Exercise requirements ->
For the data below, restate word for word only the lines from the line containing "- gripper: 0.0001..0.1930" through the line containing "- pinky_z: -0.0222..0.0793", both ends included.

Data extract ->
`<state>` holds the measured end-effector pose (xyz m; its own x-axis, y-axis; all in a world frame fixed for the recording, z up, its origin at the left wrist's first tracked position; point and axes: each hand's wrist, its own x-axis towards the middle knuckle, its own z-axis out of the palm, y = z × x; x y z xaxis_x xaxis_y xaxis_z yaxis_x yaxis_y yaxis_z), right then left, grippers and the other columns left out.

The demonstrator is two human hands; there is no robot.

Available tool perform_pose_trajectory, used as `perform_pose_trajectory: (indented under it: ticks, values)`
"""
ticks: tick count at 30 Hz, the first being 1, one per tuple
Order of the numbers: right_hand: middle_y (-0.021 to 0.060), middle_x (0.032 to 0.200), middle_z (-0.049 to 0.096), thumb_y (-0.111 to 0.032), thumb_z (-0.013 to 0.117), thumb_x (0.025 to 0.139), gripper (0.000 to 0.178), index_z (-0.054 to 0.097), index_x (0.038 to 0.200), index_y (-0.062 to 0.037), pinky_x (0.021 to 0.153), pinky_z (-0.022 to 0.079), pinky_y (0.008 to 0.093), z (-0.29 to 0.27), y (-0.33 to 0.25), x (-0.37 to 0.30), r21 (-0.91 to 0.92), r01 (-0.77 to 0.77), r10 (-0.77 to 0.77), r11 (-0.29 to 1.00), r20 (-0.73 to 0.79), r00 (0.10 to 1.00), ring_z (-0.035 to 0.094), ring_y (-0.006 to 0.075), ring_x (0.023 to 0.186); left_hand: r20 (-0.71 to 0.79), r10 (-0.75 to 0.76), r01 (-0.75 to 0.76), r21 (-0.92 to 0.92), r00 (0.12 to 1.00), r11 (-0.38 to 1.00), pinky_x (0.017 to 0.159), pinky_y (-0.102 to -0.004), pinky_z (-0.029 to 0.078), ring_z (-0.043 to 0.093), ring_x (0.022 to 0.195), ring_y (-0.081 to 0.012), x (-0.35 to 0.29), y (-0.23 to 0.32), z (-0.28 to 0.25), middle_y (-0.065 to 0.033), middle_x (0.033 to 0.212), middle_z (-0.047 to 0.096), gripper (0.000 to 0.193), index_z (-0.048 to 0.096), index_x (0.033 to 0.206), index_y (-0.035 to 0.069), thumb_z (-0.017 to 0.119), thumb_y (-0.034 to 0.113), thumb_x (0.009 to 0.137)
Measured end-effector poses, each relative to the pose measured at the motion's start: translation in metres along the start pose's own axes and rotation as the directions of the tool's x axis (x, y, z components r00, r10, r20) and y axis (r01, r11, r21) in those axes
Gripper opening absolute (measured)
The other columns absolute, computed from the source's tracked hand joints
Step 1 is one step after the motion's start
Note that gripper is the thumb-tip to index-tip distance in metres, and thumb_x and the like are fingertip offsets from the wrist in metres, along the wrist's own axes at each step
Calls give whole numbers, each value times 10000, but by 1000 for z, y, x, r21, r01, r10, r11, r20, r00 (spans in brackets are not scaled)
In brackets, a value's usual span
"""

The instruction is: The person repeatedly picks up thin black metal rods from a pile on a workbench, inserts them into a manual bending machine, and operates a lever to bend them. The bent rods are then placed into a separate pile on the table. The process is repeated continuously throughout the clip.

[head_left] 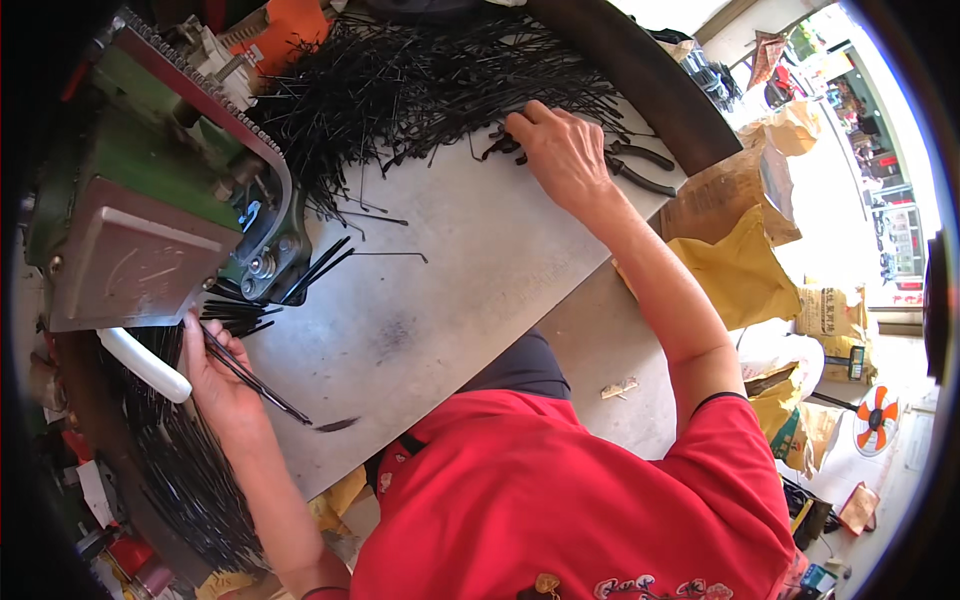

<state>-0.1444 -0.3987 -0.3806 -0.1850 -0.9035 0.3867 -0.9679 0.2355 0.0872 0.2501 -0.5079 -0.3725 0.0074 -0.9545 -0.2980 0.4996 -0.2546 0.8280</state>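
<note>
Left grip (220, 388): pinches slim black rods (262, 382) just below the green machine (135, 140); rods slant across the fingers, presumably so one end points at the machine and the other hangs free. Right grip (562, 158): fingers curl down at the near edge of the tangled black pile (430, 85); cannot tell if they pinch anything. Pile sits along the far side of the counter (420, 310), probably to leave the middle open. Pliers (640, 153) lie just beside the right grip, apparently for easy reach.
</note>
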Motion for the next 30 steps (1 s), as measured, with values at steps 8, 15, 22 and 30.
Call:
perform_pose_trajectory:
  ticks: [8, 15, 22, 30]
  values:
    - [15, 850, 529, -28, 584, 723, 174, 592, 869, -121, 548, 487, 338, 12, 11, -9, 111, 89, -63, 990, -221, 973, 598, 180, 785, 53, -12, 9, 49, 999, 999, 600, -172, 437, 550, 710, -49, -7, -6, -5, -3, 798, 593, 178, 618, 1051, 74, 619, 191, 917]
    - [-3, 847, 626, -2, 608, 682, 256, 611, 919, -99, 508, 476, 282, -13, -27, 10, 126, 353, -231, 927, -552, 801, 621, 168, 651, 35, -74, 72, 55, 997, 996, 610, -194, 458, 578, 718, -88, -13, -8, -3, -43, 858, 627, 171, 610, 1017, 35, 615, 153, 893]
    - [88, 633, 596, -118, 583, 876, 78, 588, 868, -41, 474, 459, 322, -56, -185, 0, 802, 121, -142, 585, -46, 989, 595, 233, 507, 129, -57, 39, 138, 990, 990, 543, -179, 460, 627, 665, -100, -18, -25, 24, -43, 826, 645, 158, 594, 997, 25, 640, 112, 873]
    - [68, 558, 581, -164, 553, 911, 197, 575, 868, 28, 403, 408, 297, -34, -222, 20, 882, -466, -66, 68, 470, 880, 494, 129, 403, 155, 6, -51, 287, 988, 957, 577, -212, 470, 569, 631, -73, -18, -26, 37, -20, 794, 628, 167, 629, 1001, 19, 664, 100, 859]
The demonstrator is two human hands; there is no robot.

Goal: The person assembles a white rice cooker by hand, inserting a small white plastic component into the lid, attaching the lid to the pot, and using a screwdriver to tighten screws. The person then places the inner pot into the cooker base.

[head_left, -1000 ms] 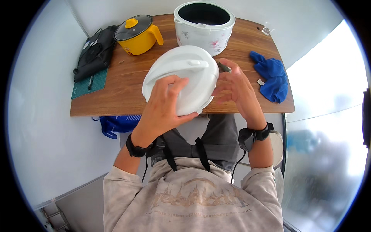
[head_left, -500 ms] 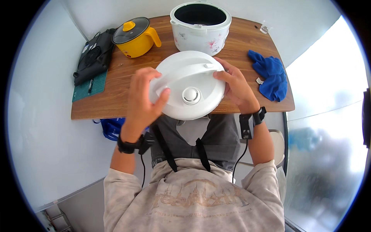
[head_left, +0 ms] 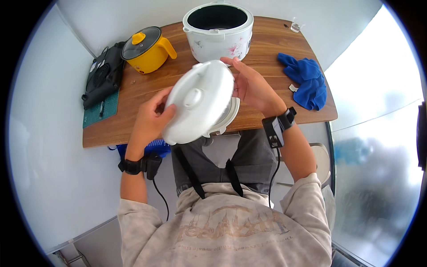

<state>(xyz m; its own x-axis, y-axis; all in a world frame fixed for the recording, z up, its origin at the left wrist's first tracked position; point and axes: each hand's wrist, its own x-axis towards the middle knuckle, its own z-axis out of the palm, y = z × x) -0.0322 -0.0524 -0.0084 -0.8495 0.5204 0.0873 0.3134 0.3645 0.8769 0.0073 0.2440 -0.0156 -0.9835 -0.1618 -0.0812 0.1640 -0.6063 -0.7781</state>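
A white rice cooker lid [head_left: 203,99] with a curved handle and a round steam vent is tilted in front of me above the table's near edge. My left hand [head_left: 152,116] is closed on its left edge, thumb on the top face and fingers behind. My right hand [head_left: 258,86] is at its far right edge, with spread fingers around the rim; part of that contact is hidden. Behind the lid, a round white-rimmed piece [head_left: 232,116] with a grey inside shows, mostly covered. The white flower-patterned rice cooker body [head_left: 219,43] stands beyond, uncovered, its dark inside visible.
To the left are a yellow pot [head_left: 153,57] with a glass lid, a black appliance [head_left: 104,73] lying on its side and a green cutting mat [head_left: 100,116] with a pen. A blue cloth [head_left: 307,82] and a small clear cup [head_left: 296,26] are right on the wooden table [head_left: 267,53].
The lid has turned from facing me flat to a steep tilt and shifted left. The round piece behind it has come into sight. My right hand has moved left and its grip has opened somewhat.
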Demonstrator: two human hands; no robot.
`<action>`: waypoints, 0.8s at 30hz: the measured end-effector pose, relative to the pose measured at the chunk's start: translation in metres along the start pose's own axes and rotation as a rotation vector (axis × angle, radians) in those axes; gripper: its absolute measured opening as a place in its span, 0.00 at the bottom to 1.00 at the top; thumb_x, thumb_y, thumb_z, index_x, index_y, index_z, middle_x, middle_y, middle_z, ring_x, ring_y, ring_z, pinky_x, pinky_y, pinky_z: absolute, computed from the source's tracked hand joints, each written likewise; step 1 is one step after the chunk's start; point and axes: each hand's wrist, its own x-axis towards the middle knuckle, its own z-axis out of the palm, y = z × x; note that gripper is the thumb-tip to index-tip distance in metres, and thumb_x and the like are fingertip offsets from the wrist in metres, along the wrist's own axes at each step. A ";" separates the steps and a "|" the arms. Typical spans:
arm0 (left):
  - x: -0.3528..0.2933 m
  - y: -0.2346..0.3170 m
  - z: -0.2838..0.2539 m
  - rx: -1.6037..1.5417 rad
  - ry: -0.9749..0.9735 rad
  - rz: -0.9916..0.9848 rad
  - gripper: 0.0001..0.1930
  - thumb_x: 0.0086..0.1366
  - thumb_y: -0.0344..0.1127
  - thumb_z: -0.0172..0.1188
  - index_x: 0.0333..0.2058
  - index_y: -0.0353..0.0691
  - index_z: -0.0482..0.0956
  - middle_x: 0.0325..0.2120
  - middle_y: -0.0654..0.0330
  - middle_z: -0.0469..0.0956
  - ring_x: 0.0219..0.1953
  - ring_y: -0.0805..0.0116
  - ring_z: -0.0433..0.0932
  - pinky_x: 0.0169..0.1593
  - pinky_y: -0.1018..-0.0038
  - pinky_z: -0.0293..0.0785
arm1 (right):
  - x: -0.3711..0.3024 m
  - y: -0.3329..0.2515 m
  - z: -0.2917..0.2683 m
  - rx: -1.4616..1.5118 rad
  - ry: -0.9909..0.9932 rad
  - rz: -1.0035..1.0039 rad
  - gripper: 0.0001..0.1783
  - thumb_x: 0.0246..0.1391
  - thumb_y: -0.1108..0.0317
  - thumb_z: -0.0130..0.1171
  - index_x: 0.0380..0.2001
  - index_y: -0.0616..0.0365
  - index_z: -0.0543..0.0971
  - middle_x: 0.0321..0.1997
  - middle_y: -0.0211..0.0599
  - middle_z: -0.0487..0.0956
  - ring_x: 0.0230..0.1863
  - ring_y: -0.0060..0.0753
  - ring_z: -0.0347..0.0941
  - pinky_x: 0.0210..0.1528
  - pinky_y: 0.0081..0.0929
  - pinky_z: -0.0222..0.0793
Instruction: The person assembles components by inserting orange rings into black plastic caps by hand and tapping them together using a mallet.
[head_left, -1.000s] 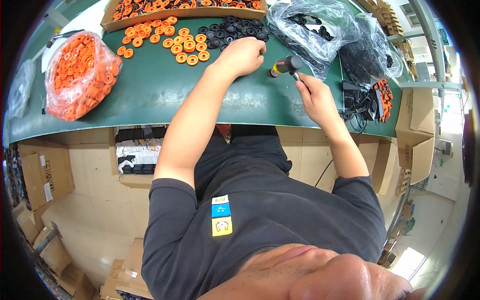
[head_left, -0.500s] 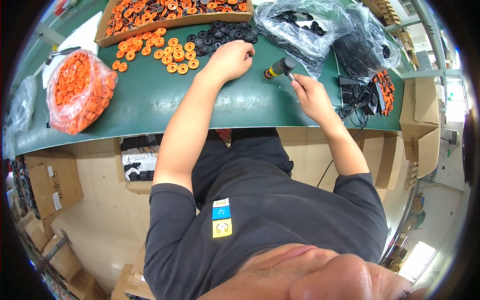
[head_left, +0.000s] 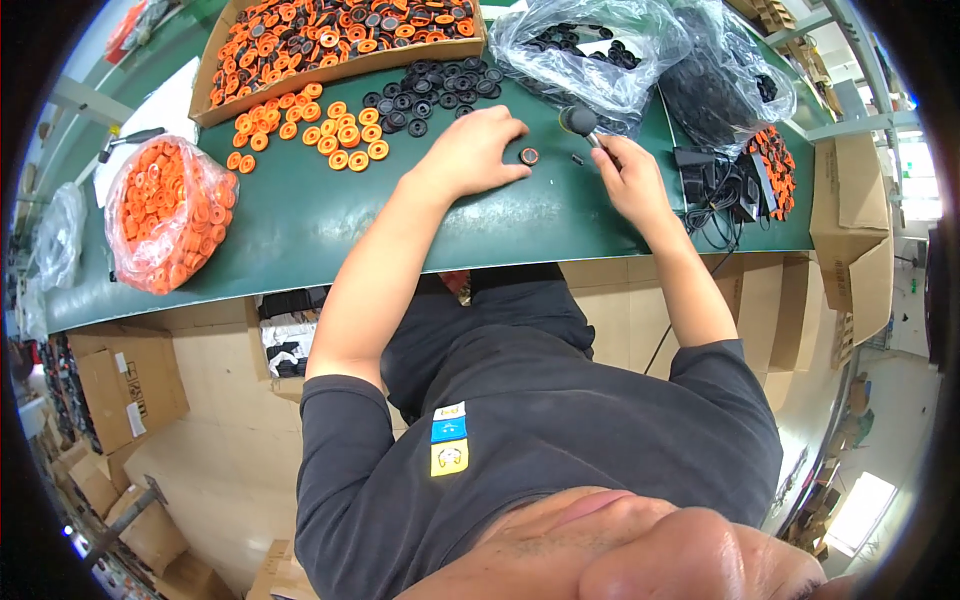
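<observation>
Fingers of the left hand [head_left: 478, 152] are spread, thumb and forefinger well apart, with nothing seen gripped between them. Their gap faces a dark wheel [head_left: 529, 156] with an orange-brown ring, which lies on the bench [head_left: 480, 235] just beside the fingertips; whether either tip touches it I cannot tell. The right hand [head_left: 638, 182] is closed around the handle of a mallet [head_left: 577, 121], its black head raised up and to the right of the wheel, apart from it.

Half a second ago the mallet head was over the wheel and the left hand was more curled, farther off. Now the wheel is uncovered and the left fingers have opened out beside it. I take this as a break in the hammering, the wheel within easy reach.

A small dark piece [head_left: 577, 158] lies below the mallet head, too small to identify. Past the left hand are loose black wheels [head_left: 417, 127], then orange wheels [head_left: 347, 135]. Behind them stands a carton [head_left: 440, 50] full of orange and black ones. A bag of orange wheels [head_left: 165, 215] sits far left; cables [head_left: 710, 205] lie beyond the right hand.
</observation>
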 end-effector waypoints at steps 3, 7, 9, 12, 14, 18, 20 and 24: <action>0.004 0.007 0.000 -0.030 -0.165 -0.114 0.14 0.55 0.41 0.68 0.38 0.40 0.82 0.38 0.54 0.76 0.45 0.55 0.77 0.50 0.63 0.74 | 0.007 0.014 0.000 -0.106 0.002 -0.074 0.12 0.58 0.67 0.59 0.42 0.63 0.80 0.33 0.47 0.77 0.37 0.54 0.75 0.39 0.41 0.71; 0.003 0.003 -0.011 -0.109 -0.057 -0.112 0.11 0.56 0.35 0.66 0.38 0.39 0.80 0.35 0.55 0.76 0.39 0.59 0.79 0.45 0.66 0.77 | 0.019 0.025 0.004 -0.199 -0.042 -0.154 0.13 0.54 0.67 0.62 0.41 0.61 0.80 0.34 0.45 0.76 0.37 0.52 0.75 0.40 0.41 0.71; 0.004 0.002 -0.020 -0.165 0.008 -0.108 0.12 0.56 0.33 0.66 0.39 0.38 0.80 0.35 0.56 0.77 0.38 0.61 0.80 0.44 0.68 0.77 | 0.028 0.023 0.005 -0.223 -0.065 -0.167 0.13 0.51 0.68 0.64 0.40 0.61 0.80 0.35 0.44 0.76 0.39 0.51 0.75 0.41 0.41 0.71; 0.004 0.004 -0.026 -0.254 0.127 -0.101 0.14 0.55 0.30 0.66 0.41 0.36 0.80 0.36 0.57 0.79 0.37 0.65 0.81 0.45 0.72 0.77 | 0.043 0.000 0.004 -0.097 0.000 -0.307 0.18 0.43 0.72 0.68 0.41 0.60 0.80 0.38 0.42 0.76 0.45 0.49 0.73 0.47 0.40 0.70; 0.005 0.006 -0.026 -0.284 0.176 -0.100 0.16 0.54 0.29 0.66 0.43 0.35 0.79 0.36 0.58 0.80 0.38 0.67 0.81 0.46 0.73 0.77 | 0.055 -0.018 0.011 0.062 0.030 -0.405 0.17 0.43 0.75 0.67 0.40 0.60 0.80 0.39 0.42 0.77 0.42 0.46 0.75 0.46 0.36 0.72; 0.005 0.008 -0.023 -0.443 0.215 -0.166 0.18 0.57 0.30 0.66 0.47 0.35 0.80 0.39 0.58 0.82 0.39 0.70 0.81 0.46 0.74 0.77 | 0.075 -0.033 0.029 0.302 -0.010 -0.477 0.15 0.45 0.78 0.66 0.40 0.60 0.80 0.38 0.41 0.78 0.36 0.39 0.77 0.39 0.31 0.75; 0.005 0.006 -0.019 -0.500 0.225 -0.197 0.18 0.58 0.30 0.65 0.47 0.35 0.80 0.39 0.58 0.82 0.39 0.71 0.80 0.47 0.74 0.76 | 0.076 -0.029 0.037 0.340 0.044 -0.492 0.15 0.45 0.78 0.67 0.39 0.60 0.80 0.37 0.40 0.78 0.34 0.38 0.77 0.38 0.30 0.75; 0.005 0.007 -0.015 -0.645 0.147 -0.266 0.16 0.61 0.30 0.63 0.48 0.34 0.80 0.40 0.58 0.81 0.41 0.71 0.80 0.48 0.75 0.75 | 0.071 -0.020 0.041 0.435 0.069 -0.434 0.12 0.46 0.78 0.68 0.37 0.61 0.80 0.34 0.39 0.80 0.32 0.33 0.77 0.35 0.27 0.74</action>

Reply to the exercise ->
  - gripper: 0.0001..0.1930
  - thumb_x: 0.0086..0.1366
  - thumb_y: -0.0344..0.1127
  - thumb_z: -0.0172..0.1188
  - index_x: 0.0333..0.2058
  - index_y: -0.0353..0.0691
  - index_z: -0.0482..0.0956
  - middle_x: 0.0325..0.2120
  - middle_y: -0.0654..0.0330
  - middle_z: -0.0469..0.0956
  - ring_x: 0.0219..0.1953
  - ring_y: -0.0805..0.0116
  - ring_z: -0.0433..0.0932
  - pinky_x: 0.0169..0.1593
  - pinky_y: -0.1018..-0.0038
  - pinky_z: -0.0293..0.0785
arm1 (right):
  - x: -0.3711..0.3024 m
  - y: -0.3329..0.2515 m
  - z: -0.2917..0.2683 m
  - rx: -1.4616..1.5118 rad
  - ry: -0.9909..0.9932 rad
  - rz: -1.0035..1.0039 rad
  - gripper: 0.0001..0.1783
  - thumb_x: 0.0246..0.1391
  - thumb_y: -0.1108..0.0317
  - thumb_z: -0.0130..0.1171
  - index_x: 0.0380..0.2001
  - index_y: -0.0616..0.0365
  - index_z: -0.0543..0.0971
  - middle_x: 0.0321..0.1997
  - middle_y: -0.0211..0.0599
  - middle_z: -0.0487..0.0956
  - ring_x: 0.0230..0.1863
  - ring_y: -0.0060..0.0753
  - ring_z: -0.0347..0.0941
  - pinky_x: 0.0210..0.1528
  - pinky_y: 0.0081..0.0929
  - pinky_z: -0.0222..0.0793

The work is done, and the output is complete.